È diventato negli anni molto bravo, Renzi, nell’oratoria dal palco. Fa ormai persino il controcanto di se stesso, ogni tanto si ferma come se assistesse al discorso e si giudica, “oh, Matteo come sei invecchiato”, “Oh Matteo come l’hai presa alla larga”. Si commenta in diretta, parla alle ministre in jeans chiamandole per nome come compagne di scuola, passa dall’io al noi al voi per tornare all’io che comprende il voi, «quello che dobbiamo fare davvero, voi ed io, è vincere la nostra paura e ridare speranza e fiducia». Passa dalla Libia alla fila per il bagno, dove ha parlato con tanta gente e capito tante cose, nell’attesa — risate — riprende le parole di Giuliano Poletti che «se c’è una lattina per terra non bisogna domandarsi chi non l’ha spazzata ma chi è quel cretino che ce l’ha buttata». Annuiscono nelle prime file Ignazio Marino, Giorgio Gori, quello che ha tirato su la nave Concordia e quello che studia il vaccino contro Ebola, vecchi e nuovi amici della Leopolda, tanti arrivati ora che serve ma tantissimi che c’erano da prima e lui lo sa, chi sono.
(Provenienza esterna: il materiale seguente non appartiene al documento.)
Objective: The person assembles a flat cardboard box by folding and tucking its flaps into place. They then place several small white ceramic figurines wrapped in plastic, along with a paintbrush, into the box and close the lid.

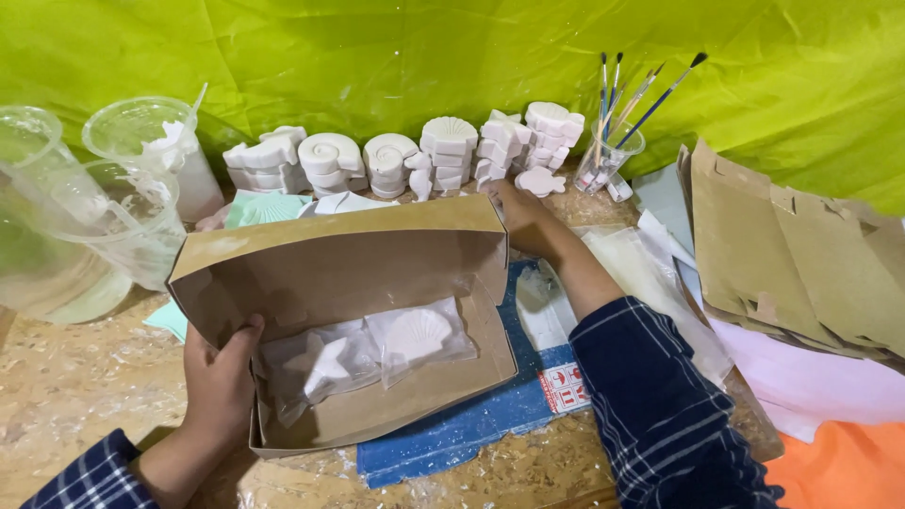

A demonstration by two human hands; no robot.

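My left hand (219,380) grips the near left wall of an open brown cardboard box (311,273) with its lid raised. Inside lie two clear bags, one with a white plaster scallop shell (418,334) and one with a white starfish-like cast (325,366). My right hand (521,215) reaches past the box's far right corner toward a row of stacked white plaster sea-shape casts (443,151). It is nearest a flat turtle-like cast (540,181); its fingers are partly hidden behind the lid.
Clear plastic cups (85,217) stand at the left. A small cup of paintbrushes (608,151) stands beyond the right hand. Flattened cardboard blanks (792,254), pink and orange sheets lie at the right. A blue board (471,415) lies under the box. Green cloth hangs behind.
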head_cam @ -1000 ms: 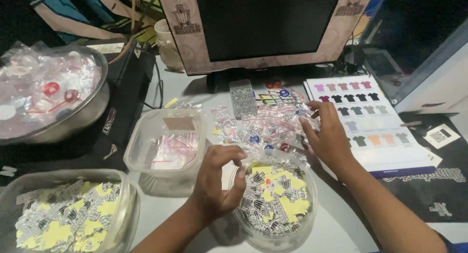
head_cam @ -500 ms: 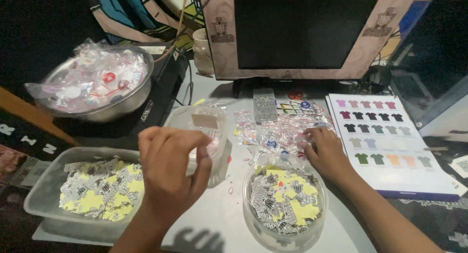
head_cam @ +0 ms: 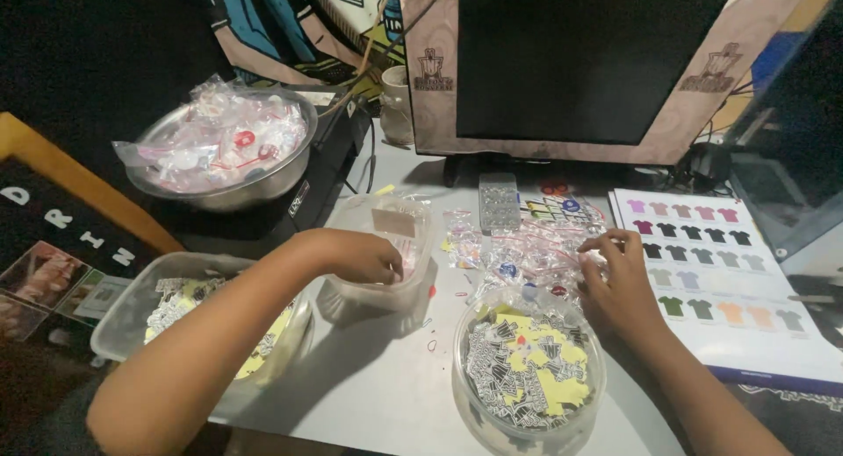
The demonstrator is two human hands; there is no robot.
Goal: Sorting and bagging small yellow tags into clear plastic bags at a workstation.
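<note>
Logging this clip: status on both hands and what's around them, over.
Left hand inside the small clear tub. Right hand on the pile of small zip bags. Round sticker tub directly below; nothing blocking.

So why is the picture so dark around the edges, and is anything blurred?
Head view: light falls mainly on the grey table, with corners dim; the left hand casts a soft shadow beneath the clear tub; the near forearm is slightly soft; the monitor is black, glare-free.
</note>
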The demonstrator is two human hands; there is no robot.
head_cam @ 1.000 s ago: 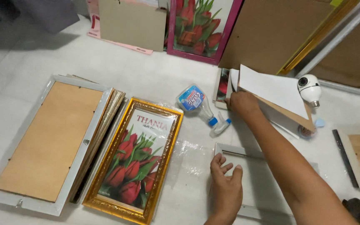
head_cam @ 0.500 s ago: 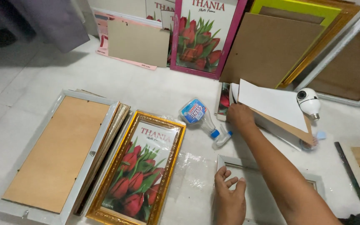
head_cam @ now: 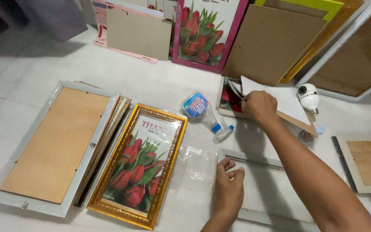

Ha la data della carta d’imbarco di tutti. Maria Elena Boschi, che all’inizio qui era solo una volontaria, parla sulla scia e sull’onda del video commoventissimo di Malala premio Nobel per la Pace, dissolvenza ed effetto traino per l’applauso. Gli ultimi arrivati salgano pure, pazienza se con meno effetti speciali, c’è posto anche per loro. Il partito del 51 per cento. Questo annuncia la quinta Leopolda. Il partito a cui non c’è alternativa, guardatevi attorno. Se poi volete ancora una volta distinguervi e fare la sinistra radicale, «che da decenni in questo paese si scinde poi perde e poi fa perdere tutti» accomodatevi, uscite pure. Risate.
Per il momento sono più quelli che arrivano che quelli che escono, dalla vecchia stazione di Firenze travestita da garage. Renzi promette di trovare in Mozambico risorse energetiche fino al 2046 e di governare fino al 2023. Se c’è qualcuno in giro che può promettere di meglio è il suo momento, si faccia avanti. In politica la scelta dei tempi è tutto, o almeno parecchio. Nella lunga lista di quelli che Renzi chiama reduci sono in tanti a saperlo.